▶ WHAT IS BEING ASKED
How many lines in the listing below include the word "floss"? Reply with the count alone.

▶ DATASET
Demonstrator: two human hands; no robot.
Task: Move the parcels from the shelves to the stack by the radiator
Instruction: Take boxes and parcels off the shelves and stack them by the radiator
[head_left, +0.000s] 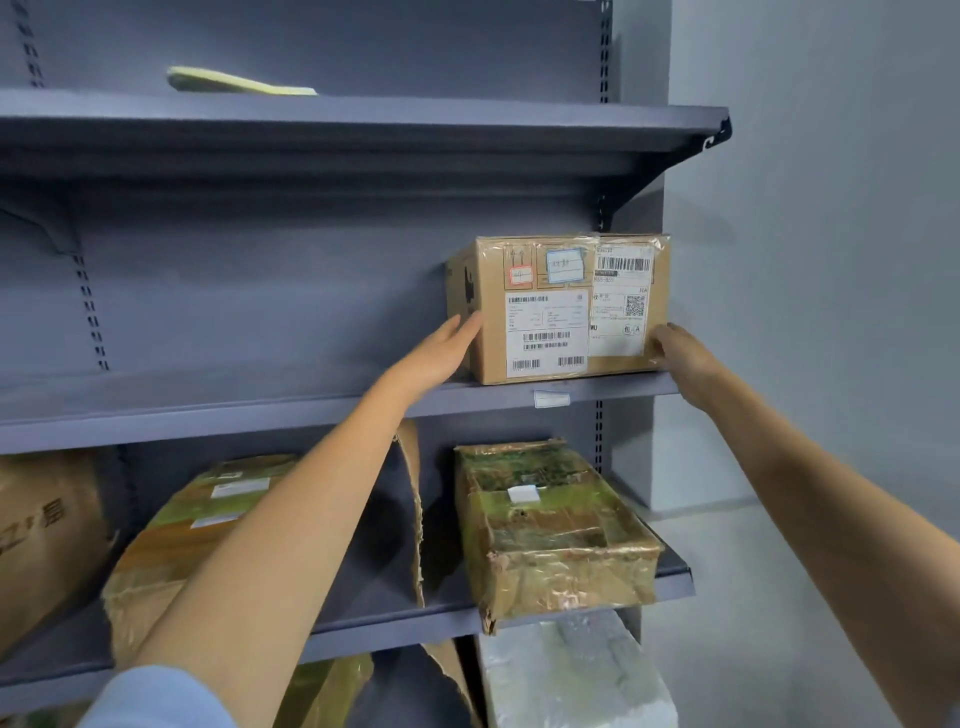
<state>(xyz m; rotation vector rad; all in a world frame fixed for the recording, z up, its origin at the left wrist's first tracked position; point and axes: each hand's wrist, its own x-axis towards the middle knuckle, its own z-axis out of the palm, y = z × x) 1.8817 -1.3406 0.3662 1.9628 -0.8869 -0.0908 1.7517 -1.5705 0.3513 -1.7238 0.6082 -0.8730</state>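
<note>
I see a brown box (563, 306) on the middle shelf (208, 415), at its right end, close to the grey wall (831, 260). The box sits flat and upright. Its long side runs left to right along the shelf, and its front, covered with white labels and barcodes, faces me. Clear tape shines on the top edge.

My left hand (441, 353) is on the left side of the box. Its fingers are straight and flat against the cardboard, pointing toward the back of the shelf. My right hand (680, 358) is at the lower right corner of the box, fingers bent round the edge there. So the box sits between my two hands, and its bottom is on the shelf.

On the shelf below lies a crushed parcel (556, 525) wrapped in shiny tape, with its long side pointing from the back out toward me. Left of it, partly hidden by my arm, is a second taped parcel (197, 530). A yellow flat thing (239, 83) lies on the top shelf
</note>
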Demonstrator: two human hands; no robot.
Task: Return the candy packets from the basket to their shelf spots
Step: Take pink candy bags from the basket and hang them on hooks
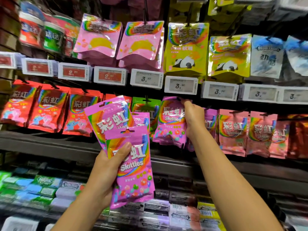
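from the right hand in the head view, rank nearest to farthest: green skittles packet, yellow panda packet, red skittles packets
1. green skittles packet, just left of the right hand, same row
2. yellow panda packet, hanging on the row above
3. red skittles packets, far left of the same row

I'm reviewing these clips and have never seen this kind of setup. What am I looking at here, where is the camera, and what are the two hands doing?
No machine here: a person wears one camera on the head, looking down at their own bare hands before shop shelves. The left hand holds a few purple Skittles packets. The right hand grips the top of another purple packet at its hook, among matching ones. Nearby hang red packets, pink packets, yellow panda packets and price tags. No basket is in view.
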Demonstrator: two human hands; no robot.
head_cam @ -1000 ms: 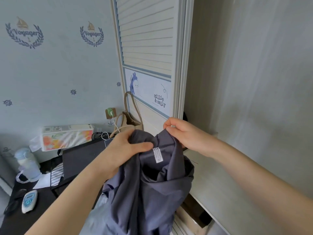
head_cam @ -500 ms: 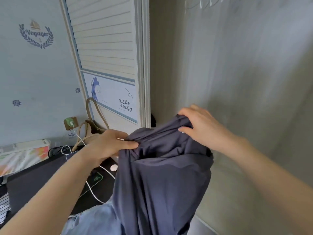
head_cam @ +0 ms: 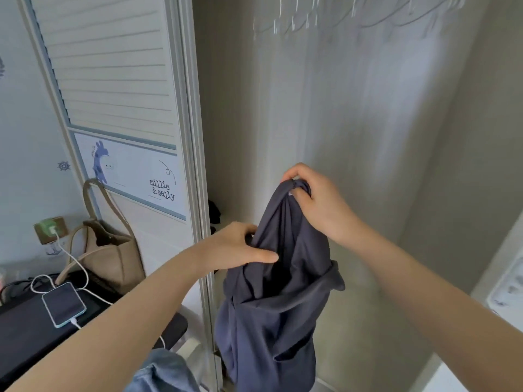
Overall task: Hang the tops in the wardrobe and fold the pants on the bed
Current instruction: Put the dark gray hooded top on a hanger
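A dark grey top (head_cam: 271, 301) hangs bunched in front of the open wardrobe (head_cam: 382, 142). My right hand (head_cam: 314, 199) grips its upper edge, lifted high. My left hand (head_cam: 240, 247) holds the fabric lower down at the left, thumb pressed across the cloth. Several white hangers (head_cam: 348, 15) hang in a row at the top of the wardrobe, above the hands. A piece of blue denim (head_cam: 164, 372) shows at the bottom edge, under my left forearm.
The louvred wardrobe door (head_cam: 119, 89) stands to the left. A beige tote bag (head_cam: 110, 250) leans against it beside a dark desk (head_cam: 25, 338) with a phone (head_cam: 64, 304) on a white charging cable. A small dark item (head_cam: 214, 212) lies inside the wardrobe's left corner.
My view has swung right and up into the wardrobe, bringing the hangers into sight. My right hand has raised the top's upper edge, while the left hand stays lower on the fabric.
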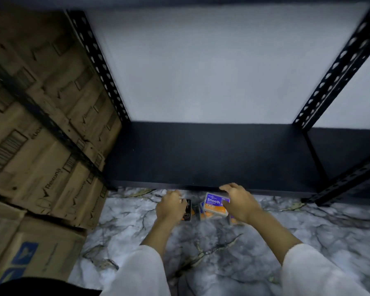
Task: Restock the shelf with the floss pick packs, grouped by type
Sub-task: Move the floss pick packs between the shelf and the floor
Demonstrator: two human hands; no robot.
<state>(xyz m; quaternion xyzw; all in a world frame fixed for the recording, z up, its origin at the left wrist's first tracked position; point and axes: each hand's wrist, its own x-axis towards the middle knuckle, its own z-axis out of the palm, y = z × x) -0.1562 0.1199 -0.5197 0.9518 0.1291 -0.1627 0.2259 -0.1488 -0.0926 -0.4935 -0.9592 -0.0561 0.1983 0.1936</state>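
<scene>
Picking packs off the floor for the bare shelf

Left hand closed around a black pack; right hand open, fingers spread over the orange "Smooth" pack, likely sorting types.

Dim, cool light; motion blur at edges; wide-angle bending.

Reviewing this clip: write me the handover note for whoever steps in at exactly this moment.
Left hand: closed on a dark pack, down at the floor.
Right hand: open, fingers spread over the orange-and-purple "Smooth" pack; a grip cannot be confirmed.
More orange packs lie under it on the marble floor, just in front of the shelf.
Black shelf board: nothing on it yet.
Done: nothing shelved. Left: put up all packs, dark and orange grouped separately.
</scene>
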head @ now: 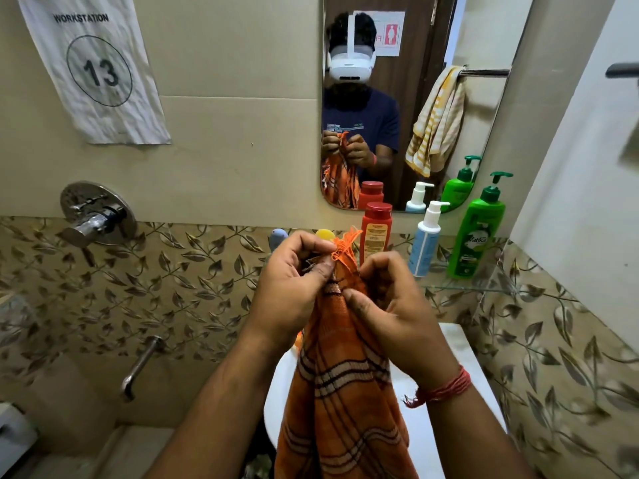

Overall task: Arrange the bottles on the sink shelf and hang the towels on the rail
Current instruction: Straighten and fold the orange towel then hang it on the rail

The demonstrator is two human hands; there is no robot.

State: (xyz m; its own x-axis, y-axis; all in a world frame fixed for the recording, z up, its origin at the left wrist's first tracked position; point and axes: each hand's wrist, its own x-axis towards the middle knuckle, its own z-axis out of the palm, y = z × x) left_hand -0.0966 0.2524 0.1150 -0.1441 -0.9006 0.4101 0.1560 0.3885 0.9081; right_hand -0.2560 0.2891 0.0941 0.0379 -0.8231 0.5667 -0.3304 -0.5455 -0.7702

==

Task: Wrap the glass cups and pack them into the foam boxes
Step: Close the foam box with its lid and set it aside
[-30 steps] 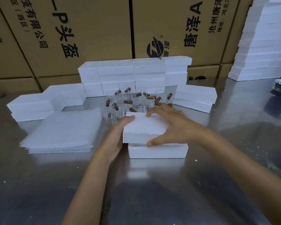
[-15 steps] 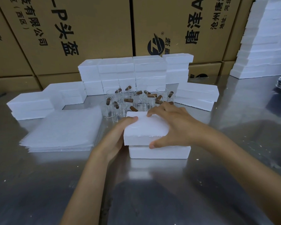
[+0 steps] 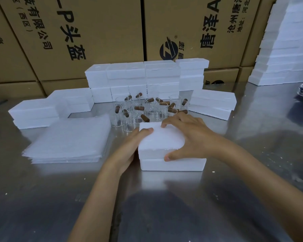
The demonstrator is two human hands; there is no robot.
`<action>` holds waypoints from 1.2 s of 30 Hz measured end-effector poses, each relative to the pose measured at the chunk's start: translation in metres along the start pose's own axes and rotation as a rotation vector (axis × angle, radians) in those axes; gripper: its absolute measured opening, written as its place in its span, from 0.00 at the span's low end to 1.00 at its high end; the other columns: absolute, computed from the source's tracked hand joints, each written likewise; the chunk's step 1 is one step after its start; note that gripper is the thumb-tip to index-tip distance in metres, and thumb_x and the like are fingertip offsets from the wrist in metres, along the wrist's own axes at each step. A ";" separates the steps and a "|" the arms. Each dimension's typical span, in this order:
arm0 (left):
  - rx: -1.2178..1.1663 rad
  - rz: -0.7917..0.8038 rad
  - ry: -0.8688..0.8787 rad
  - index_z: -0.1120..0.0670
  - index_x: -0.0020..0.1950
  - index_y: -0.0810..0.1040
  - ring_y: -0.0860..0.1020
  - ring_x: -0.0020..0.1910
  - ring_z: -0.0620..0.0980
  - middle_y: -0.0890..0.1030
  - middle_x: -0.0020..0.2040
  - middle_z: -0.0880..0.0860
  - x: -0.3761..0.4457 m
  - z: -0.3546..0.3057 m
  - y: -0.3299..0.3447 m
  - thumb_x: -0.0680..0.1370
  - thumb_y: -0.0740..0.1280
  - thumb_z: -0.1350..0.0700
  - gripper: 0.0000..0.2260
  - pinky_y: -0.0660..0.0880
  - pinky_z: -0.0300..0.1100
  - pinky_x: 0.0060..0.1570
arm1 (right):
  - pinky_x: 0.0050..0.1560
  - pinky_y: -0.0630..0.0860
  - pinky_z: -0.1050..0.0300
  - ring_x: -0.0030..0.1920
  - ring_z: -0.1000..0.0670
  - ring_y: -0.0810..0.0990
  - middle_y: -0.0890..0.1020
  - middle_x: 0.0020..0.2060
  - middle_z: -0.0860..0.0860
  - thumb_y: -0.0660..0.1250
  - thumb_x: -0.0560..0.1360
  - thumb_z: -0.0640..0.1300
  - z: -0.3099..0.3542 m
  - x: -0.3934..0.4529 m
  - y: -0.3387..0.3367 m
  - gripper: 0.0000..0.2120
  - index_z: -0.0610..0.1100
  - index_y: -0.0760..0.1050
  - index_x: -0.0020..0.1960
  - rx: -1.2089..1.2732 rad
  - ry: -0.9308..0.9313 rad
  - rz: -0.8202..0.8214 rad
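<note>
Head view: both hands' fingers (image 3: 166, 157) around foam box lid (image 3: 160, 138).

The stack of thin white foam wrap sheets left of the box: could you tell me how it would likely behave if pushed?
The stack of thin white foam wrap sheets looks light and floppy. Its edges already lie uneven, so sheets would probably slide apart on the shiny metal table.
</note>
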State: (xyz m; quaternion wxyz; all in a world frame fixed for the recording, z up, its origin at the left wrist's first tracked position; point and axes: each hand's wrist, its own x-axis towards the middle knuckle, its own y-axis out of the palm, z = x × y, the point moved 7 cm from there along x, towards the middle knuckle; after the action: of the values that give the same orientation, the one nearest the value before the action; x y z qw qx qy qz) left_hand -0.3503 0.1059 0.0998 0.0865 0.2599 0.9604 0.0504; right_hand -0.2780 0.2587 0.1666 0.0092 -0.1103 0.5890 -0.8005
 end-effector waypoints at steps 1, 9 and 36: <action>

▶ SOLUTION TO THIS EXERCISE
2